#### ACTIVITY
All lines from the one containing "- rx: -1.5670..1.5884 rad" through the end of the material below are to be printed exactly, both ends included, minus pictures.

---- STORED DATA

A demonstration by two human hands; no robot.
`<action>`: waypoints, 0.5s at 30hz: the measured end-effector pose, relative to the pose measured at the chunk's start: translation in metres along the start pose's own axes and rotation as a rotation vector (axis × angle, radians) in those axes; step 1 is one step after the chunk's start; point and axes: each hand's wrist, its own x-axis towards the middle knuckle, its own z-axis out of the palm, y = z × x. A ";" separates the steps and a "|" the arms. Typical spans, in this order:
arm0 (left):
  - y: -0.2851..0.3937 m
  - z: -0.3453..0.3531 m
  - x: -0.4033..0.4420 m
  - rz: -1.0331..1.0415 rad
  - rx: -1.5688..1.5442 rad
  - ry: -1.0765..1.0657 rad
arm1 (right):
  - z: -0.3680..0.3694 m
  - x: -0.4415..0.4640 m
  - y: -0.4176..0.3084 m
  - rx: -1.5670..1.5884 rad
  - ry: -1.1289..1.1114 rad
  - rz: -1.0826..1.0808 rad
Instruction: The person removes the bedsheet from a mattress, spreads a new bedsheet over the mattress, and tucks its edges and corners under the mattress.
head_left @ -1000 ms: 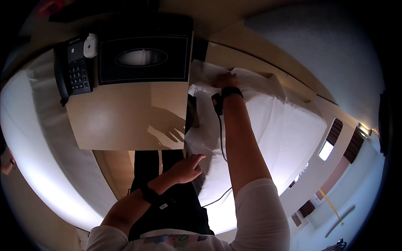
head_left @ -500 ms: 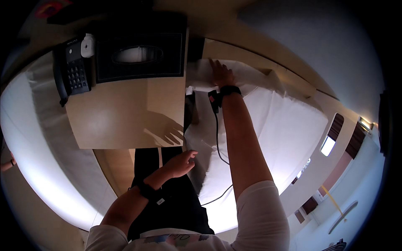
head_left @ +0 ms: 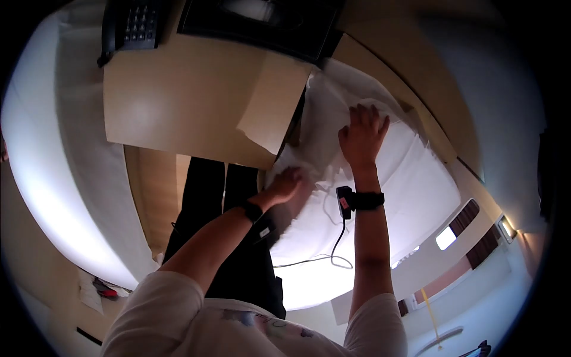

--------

#### TASK RESULT
  - rx: -1.5670..1.5884 rad
  - ry: -1.1289..1.1114 rad
  - rz: -1.0826..1.0808 rad
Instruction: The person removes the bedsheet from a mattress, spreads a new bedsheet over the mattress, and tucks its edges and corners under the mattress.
head_left @ -1000 ms: 
head_left @ -500 ms: 
head_left @ +0 ms: 

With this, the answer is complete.